→ **WHAT YOU HAVE TO DO**
Look over the material below and count the lines that include "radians". Give only the total.

====

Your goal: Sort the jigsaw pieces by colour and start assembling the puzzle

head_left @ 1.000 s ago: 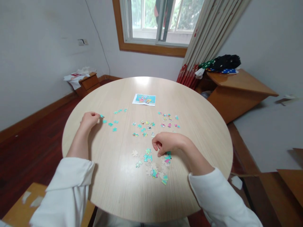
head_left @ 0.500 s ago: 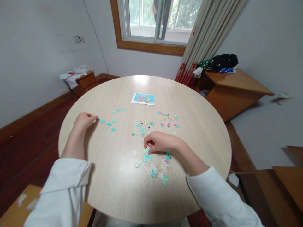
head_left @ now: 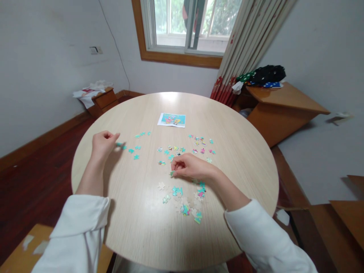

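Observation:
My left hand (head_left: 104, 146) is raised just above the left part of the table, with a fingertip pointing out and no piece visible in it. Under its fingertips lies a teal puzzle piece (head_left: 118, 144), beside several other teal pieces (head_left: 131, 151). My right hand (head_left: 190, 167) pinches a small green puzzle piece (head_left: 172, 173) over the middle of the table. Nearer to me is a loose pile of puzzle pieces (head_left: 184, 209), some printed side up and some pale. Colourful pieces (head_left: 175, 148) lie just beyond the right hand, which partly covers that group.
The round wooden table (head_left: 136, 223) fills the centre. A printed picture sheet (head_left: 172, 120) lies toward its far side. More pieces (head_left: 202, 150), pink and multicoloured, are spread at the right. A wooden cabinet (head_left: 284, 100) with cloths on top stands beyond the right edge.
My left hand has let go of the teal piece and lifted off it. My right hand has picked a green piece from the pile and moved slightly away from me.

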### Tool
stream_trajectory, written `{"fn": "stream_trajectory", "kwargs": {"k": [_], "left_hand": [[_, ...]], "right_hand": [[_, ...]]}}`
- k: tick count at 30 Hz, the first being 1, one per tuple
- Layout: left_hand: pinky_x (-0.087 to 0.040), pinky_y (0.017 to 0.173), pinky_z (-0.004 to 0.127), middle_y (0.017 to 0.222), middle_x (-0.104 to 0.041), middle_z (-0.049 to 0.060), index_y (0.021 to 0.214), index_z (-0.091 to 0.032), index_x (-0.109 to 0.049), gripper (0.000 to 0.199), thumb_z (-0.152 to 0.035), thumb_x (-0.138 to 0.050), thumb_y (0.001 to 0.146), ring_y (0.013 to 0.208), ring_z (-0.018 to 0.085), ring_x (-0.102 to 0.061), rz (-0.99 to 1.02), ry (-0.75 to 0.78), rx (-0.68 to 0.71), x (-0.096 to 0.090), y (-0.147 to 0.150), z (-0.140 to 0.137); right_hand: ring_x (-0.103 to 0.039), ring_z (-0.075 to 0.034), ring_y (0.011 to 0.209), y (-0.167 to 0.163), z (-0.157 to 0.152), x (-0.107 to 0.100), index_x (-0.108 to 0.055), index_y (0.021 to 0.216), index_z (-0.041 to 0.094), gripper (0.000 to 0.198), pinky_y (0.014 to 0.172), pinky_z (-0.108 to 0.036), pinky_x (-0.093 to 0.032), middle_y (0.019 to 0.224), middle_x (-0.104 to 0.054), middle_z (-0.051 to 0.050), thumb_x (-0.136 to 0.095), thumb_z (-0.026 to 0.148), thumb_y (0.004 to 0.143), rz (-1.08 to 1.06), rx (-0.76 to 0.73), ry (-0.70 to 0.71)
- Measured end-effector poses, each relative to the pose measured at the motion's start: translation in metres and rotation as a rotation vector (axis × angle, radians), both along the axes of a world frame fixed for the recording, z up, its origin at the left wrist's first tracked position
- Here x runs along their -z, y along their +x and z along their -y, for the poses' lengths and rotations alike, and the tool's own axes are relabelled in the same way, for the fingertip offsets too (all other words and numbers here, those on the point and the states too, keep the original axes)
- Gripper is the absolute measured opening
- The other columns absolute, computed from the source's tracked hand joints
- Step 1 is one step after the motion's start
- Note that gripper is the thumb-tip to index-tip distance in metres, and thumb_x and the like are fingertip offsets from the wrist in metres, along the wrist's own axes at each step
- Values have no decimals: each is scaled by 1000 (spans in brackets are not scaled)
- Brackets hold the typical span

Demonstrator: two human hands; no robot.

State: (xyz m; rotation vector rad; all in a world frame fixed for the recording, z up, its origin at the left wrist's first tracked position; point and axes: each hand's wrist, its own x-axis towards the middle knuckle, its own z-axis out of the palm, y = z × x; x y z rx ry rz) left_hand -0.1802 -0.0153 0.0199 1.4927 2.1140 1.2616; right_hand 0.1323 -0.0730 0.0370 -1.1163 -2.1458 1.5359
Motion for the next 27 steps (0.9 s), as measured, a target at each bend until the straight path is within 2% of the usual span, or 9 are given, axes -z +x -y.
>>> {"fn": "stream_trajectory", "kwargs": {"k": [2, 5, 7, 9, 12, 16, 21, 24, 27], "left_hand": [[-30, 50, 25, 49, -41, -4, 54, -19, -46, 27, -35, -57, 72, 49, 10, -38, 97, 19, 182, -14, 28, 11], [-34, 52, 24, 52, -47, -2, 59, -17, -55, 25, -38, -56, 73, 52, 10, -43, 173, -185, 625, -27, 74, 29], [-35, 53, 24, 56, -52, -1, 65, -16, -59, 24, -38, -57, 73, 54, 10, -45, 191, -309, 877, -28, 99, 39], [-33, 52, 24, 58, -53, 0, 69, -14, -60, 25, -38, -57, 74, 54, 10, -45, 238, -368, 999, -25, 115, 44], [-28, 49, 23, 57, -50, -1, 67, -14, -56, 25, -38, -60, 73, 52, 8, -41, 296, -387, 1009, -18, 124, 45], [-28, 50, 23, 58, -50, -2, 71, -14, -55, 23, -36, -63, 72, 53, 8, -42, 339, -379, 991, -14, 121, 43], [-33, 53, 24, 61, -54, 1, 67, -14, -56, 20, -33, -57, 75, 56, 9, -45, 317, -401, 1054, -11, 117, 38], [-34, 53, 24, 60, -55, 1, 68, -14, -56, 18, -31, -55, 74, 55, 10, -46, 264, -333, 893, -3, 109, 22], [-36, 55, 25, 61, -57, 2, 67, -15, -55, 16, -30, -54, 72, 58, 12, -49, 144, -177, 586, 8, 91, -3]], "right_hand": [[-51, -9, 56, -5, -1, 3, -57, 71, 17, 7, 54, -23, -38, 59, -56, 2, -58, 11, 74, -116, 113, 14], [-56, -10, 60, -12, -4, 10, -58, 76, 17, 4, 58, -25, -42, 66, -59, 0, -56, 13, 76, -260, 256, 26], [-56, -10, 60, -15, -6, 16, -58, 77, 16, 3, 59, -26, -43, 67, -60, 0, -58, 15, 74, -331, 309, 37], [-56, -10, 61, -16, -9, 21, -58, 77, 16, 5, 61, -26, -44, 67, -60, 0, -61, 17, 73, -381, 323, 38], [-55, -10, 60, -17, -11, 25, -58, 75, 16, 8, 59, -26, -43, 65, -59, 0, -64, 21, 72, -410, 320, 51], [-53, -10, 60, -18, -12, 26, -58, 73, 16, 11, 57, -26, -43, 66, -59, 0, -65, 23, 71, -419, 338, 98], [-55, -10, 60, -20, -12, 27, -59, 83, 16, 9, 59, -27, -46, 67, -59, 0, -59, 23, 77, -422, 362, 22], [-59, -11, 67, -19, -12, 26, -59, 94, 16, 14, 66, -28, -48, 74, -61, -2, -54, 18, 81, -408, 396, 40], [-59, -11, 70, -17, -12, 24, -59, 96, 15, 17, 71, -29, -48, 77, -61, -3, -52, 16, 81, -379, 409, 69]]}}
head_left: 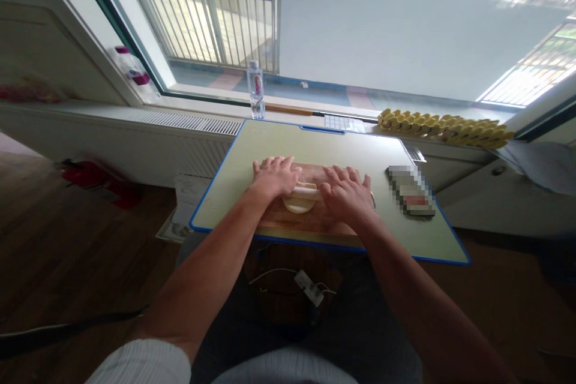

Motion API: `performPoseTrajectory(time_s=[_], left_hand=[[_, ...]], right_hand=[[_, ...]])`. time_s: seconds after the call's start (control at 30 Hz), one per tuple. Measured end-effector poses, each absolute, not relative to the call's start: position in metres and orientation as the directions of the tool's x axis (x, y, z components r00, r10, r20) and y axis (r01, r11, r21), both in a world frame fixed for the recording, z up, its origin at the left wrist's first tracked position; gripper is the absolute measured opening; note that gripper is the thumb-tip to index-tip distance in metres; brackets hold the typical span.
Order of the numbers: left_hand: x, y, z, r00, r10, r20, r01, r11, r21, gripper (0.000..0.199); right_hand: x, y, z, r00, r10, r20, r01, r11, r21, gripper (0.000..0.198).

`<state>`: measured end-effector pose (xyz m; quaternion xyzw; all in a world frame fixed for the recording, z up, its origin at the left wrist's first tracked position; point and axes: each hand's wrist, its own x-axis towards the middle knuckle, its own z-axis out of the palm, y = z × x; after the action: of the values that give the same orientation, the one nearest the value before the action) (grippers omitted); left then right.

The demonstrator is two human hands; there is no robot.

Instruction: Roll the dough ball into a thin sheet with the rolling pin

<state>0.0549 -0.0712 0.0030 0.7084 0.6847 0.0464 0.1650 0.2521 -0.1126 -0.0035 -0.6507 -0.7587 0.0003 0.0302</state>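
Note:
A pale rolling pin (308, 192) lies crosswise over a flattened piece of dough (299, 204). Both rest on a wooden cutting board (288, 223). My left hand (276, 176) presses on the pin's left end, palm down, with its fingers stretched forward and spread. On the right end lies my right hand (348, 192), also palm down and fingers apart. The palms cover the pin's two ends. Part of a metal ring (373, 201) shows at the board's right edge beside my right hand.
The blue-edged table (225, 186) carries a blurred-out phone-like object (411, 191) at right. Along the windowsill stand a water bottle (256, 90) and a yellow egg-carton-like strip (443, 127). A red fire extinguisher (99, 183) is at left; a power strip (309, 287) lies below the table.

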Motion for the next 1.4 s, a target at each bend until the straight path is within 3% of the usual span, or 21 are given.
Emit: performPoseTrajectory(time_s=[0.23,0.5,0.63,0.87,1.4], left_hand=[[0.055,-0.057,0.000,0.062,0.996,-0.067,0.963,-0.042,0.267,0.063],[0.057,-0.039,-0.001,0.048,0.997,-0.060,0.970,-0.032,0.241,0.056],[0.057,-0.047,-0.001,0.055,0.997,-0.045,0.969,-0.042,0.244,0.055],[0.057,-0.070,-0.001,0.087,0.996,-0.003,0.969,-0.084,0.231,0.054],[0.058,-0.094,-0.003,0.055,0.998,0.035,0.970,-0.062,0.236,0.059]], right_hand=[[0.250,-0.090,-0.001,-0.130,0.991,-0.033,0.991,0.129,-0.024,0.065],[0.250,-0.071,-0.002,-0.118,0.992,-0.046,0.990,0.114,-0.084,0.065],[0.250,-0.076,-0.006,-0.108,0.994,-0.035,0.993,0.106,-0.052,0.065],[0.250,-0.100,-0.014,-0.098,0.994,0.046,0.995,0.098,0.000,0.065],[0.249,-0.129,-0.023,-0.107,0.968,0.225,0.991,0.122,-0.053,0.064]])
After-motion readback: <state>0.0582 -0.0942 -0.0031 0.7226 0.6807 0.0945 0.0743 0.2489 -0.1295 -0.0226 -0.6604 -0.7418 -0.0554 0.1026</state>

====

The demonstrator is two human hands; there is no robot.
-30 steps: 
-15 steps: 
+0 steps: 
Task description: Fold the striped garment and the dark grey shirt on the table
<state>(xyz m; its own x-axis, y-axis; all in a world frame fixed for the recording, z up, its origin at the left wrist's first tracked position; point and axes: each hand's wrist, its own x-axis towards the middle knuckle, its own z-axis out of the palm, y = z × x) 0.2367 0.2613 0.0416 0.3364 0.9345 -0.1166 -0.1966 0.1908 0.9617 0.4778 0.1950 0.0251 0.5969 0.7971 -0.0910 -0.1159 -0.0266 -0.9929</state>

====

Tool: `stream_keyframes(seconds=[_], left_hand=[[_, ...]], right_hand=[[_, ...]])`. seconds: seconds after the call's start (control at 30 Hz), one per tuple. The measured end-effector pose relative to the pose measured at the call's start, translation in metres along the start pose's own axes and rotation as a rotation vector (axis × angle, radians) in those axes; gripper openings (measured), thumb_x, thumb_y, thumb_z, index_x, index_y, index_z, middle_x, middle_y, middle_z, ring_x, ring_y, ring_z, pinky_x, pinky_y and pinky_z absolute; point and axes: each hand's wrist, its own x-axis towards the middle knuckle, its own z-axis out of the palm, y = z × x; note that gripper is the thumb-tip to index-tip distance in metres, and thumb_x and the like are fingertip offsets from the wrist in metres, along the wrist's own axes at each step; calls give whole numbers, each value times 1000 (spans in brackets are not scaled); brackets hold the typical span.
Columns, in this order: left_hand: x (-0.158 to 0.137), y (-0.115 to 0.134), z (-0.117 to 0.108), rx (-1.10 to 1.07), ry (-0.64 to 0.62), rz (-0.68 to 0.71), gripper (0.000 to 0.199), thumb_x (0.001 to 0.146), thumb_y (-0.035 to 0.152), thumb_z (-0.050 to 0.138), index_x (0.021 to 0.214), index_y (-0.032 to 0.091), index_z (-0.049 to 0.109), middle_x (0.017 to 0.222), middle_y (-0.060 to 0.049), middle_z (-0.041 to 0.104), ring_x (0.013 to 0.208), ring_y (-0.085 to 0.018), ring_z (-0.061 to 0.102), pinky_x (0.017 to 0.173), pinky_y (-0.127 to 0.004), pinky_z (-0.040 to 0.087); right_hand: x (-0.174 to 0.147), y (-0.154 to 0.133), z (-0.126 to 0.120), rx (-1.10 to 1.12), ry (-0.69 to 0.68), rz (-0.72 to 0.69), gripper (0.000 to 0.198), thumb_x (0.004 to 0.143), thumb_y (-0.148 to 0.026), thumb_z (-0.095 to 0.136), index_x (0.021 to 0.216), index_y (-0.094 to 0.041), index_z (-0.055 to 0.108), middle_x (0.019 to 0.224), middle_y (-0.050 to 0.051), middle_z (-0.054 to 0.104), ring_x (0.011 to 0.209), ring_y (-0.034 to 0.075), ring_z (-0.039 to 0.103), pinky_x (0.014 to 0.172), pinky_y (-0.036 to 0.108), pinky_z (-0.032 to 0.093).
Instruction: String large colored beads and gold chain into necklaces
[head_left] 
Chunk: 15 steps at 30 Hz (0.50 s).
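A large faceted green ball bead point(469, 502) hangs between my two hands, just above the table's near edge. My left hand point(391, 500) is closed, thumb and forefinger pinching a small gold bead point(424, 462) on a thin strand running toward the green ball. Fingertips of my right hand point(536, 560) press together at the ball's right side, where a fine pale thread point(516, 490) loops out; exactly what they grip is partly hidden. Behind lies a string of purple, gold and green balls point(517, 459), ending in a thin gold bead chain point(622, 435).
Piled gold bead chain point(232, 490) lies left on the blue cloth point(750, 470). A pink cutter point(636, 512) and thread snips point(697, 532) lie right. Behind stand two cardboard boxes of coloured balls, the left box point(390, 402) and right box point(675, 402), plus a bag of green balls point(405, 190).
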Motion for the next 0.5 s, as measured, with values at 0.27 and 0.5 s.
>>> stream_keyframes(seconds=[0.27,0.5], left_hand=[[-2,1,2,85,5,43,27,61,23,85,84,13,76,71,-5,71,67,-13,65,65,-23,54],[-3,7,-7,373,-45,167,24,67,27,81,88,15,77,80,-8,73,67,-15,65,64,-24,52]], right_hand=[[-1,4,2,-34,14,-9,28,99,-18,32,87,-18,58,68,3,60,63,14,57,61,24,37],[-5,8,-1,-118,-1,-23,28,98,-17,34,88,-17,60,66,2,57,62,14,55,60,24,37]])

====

→ **REPLY**
2